The chief investment strategist at global asset manager GMO has managed to dodge recent bubbles and scoop up opportunities on the cheap. But he's getting increasingly worried about the environment, which bodes ill for Alberta. And don't get him started on the Fed…

What's your feeling about the state of the world?

In the short term, we're jogging along okay. In the longer term, I worry about the inability of many countries to come to terms with environmental issues. There is little sign that anyone gets the point that we can't afford to go on burning coal unless we want to end up with a miserable, dystopian future.

Environmentalism crops up quite a bit in your thinking these days.
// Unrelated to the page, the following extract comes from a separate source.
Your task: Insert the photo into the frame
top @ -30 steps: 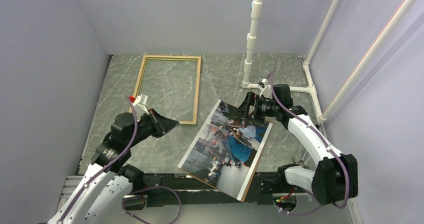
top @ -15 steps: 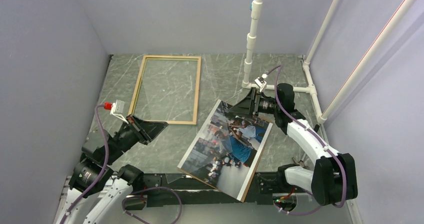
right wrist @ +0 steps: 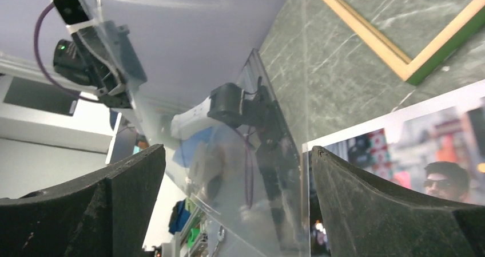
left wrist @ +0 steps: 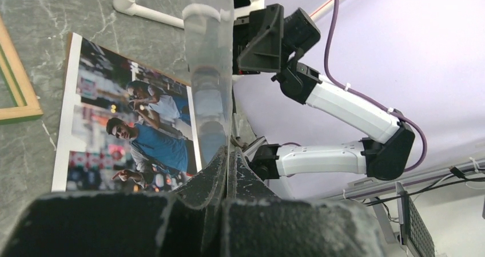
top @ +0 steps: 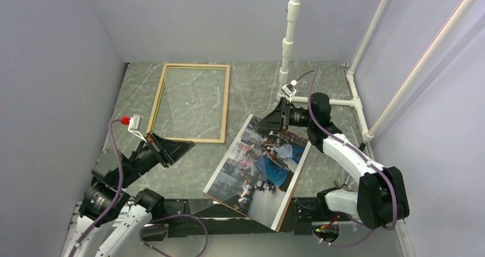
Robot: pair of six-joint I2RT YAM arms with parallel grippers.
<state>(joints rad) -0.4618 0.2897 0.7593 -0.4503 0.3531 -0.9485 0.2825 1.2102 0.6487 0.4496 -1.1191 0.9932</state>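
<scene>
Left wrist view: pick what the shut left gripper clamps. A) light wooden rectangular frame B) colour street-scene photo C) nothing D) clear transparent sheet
D: the left gripper pinches the edge of a clear transparent sheet, while the colour street-scene photo and light wooden rectangular frame lie ungripped.

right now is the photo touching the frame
Apart. The top external view shows a strip of bare marble table between the photo and the frame, at its near right corner.

walls [top: 229,16]: plain lavender | tabletop [top: 257,85]: grey-green marble | pipes [top: 289,45]: white
</scene>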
To what extent are you arguing as an environmentalist versus an investor?

It's very hard for me to separate them. It leads to some clear conclusions: Coal and tar sands will be stranded assets, in that they won't get their money back. The coal industry is seen increasingly as dangerously polluting and contributing to global warming. The pollution in Chinese cities may be the single-biggest driving factor on that.

You've been critical of Canada's oil sands in particular. Why?   
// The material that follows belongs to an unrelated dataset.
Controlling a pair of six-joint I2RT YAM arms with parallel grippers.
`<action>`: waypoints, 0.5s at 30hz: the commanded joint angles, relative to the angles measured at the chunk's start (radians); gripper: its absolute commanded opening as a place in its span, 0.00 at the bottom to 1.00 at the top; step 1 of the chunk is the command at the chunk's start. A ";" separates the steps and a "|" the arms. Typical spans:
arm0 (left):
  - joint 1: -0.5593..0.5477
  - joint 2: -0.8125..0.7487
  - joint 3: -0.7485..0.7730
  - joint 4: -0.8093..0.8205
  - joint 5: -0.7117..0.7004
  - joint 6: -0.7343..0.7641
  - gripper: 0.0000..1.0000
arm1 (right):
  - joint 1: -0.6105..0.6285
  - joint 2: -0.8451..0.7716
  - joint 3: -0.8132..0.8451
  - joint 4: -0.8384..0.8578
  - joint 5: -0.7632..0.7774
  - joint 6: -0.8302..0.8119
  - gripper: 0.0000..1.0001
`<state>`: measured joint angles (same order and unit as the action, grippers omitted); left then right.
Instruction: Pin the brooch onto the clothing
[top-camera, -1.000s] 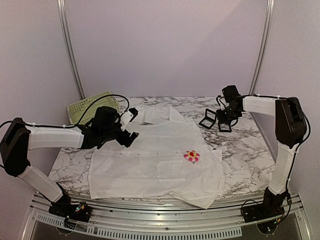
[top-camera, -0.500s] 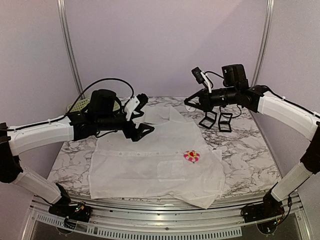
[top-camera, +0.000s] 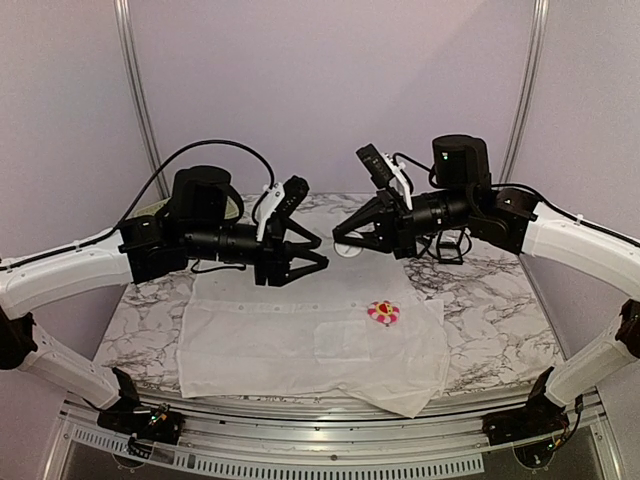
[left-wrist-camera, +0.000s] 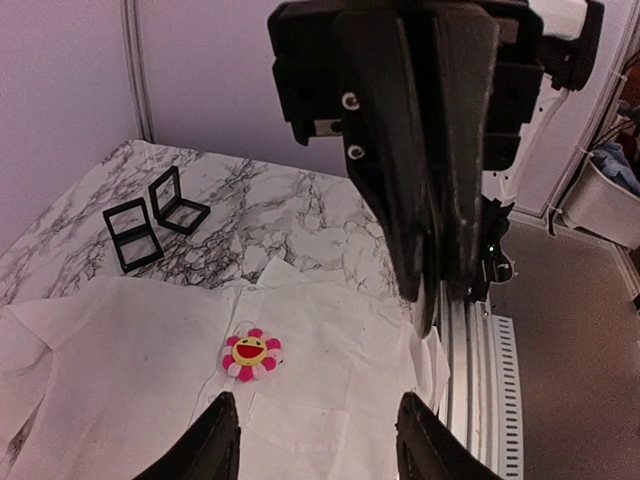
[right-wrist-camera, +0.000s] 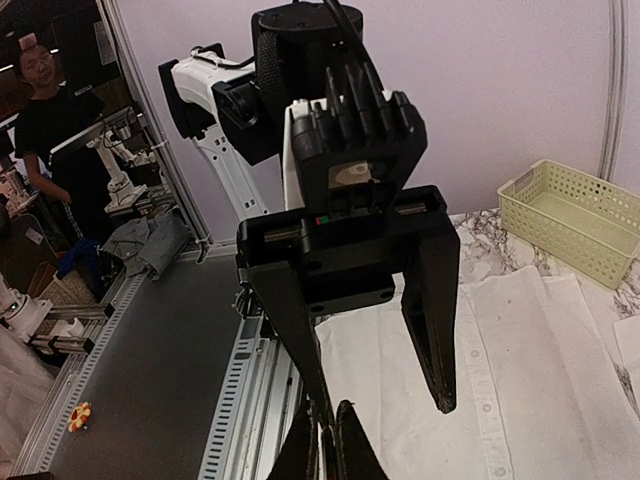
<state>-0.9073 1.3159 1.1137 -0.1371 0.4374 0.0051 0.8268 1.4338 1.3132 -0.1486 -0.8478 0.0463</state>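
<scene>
The white shirt (top-camera: 300, 340) lies spread flat on the marble table, also in the left wrist view (left-wrist-camera: 330, 400) and the right wrist view (right-wrist-camera: 520, 380). The brooch (top-camera: 383, 313), a pink flower with a yellow smiling face, lies on the shirt's right chest (left-wrist-camera: 252, 354), with no gripper touching it. My left gripper (top-camera: 315, 252) is open and empty (left-wrist-camera: 318, 440), raised above the shirt's upper part. My right gripper (top-camera: 340, 237) is shut and empty (right-wrist-camera: 330, 440), raised and pointing at the left gripper (right-wrist-camera: 385, 400), tips close together. The right gripper fills the top of the left wrist view (left-wrist-camera: 425, 300).
Two black open frames (left-wrist-camera: 150, 215) stand on the marble at the back right, partly behind the right arm (top-camera: 450, 240). A pale green basket (right-wrist-camera: 570, 205) sits at the back left. The metal rail (top-camera: 330, 445) runs along the front edge. A person (right-wrist-camera: 45, 110) stands beyond the table.
Both arms have risen and swung toward the middle. The right gripper left the black frames and now faces the left gripper above the shirt. Shirt and brooch have not moved.
</scene>
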 joint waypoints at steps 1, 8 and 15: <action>-0.037 -0.025 0.026 0.008 0.062 -0.045 0.50 | 0.027 -0.030 -0.009 0.027 0.024 0.010 0.00; -0.066 -0.030 0.023 0.037 0.064 -0.114 0.45 | 0.056 -0.026 -0.003 0.023 0.064 0.006 0.00; -0.068 -0.026 0.020 0.065 0.055 -0.163 0.33 | 0.060 -0.024 -0.002 0.021 0.070 0.004 0.00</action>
<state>-0.9596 1.3022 1.1206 -0.1028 0.4896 -0.1143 0.8772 1.4277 1.3132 -0.1326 -0.7914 0.0475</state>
The tar sands is a particularly dirty and expensive form of fossil fuel. It doesn't bubble out of the ground like it does in Saudi Arabia. If we burn an appreciable chunk of your tar sands, we're toast. We're in this boat together, and the boat is leaking.
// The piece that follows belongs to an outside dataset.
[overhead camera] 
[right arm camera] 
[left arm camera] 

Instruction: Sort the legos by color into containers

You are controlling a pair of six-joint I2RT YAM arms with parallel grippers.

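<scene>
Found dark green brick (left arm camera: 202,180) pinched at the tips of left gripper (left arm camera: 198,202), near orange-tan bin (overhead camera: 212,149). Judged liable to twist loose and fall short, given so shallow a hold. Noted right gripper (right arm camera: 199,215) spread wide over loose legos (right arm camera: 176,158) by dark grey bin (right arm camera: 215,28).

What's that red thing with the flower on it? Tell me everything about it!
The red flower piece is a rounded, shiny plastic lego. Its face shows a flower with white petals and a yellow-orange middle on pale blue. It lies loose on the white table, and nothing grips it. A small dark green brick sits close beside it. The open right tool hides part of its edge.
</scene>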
You've been warning of a potential stock bubble, followed by the third bust since 2000.

How do you play this sort of environment?

There is no easy answer, and anyone who thinks there is one is either ignorant or a crook. If you get out too soon, you'll be victimized as an old fuddy-duddy. If you stay in too long, you'll be just another trend-follower. But we know what the Fed does, and we know what [incoming Fed chair] Janet Yellen thinks. She says the market is not badly overpriced, which means she's not going to get disturbed if it were 20% or 30% higher. Consequently, I don't think that is unlikely.

Is this bubble-and-bust cycle one that can and should be avoided?

Of course it can and should be avoided. But by appointing Janet Yellen, you know there is no inclination on the part of officialdom to change the game. Bernanke and Yellen are guaranteed extensions of what I think of as the Greenspan experiment in stimulus and relatively lax regulation. It is a totally failed experiment, with enormous pain. Will they never learn?

You're a big-picture strategist. How important is stock-picking when you get the central ideas right?

I would say that the big picture utterly overwhelms stock-picking if you get the big picture right. And if you only get it modestly right, it really would be a good idea to have some stock-picking skills up your sleeve.

Why has timber persisted year-in and year-out as a good investment?

When we first picked it up in the late 1990s, it was a totally mispriced asset. It was unacceptable to most institutional investors, except for a handful of mavericks, and it was notoriously illiquid. That resulted in a ludicrous mismatch with the rest of the market—and it provides wonderful diversification and has a long horizon suitable for pension funds.

What's your favourite long-term resource?

Forestry and farmland, if you can find those properties that have the least overpricing. They would tend to be overseas, in reasonably stable countries. Unless I could get a share in the Moroccan government's phosphate enterprise, in which case I would do it with a quarter of my net worth and feed it to my grandchildren.